Drawing the ire of federal judges, defense attorneys and legal onlookers, a Tennessee prosecutor announced at a hearing recently that the state plans to retry Paul House for a 1985 murder he has always maintained he didn’t commit. Mounting evidence in the case – including important DNA tests on evidence from the crime scene – points to House’s innocence.
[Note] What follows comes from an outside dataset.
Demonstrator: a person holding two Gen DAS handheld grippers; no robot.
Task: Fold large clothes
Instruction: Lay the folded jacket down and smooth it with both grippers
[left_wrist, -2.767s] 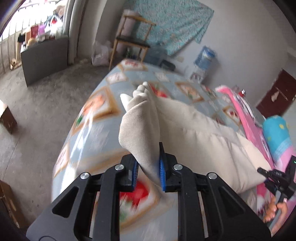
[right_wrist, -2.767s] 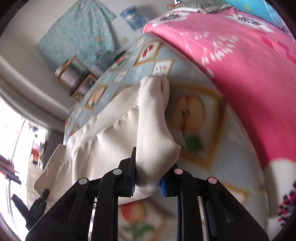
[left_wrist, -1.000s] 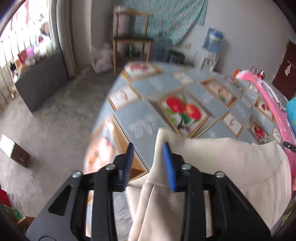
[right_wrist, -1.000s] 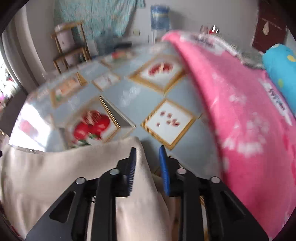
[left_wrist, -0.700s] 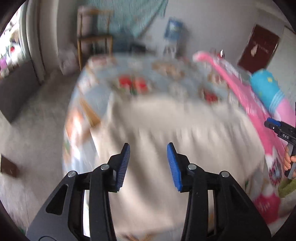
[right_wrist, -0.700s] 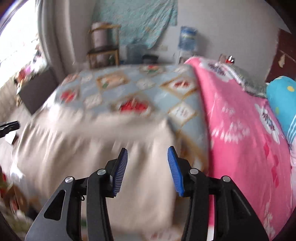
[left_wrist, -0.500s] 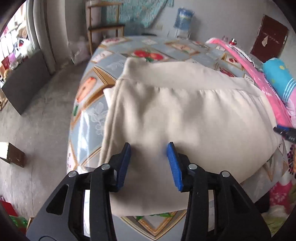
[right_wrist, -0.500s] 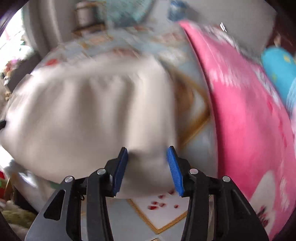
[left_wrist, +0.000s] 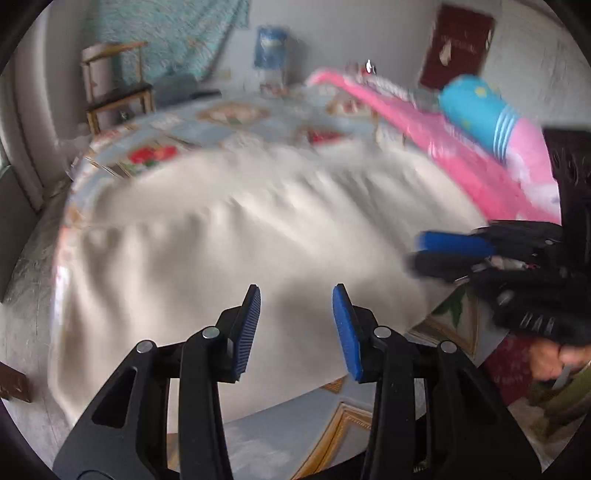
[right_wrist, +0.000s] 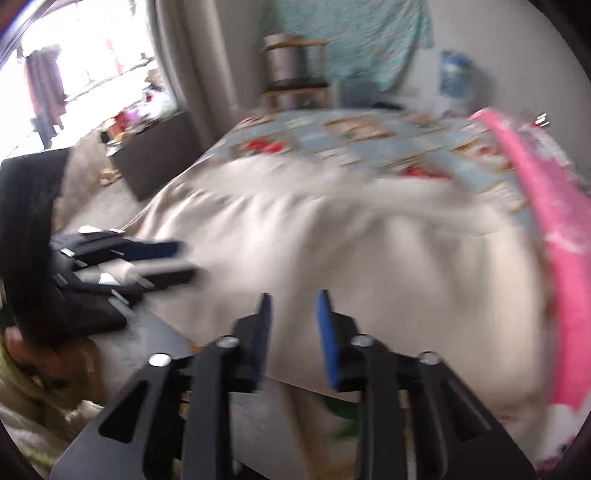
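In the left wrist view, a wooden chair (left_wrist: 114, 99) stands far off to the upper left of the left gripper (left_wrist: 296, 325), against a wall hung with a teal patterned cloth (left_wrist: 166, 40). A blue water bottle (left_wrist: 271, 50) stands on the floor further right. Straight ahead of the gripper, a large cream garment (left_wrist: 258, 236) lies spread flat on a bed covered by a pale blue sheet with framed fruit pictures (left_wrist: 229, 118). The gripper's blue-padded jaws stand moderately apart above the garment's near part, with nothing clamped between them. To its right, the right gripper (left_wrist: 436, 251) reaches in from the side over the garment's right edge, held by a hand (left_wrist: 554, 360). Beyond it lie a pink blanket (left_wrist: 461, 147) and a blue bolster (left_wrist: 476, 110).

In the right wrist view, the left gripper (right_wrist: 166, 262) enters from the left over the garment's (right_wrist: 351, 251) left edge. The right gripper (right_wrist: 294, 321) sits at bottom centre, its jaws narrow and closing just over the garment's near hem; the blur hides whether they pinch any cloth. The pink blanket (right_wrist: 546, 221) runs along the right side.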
House spent 22 years on death row for the murder before his appeals finally led to his conviction being overturned. In 2006, the U.S. Supreme Court heard the case and ruled that “no reasonable juror” would convict House based on the current evidence. Then, last year, a federal judge ordered the state to retry House, who has chronic multiple sclerosis and is unable to bathe and feed himself without help.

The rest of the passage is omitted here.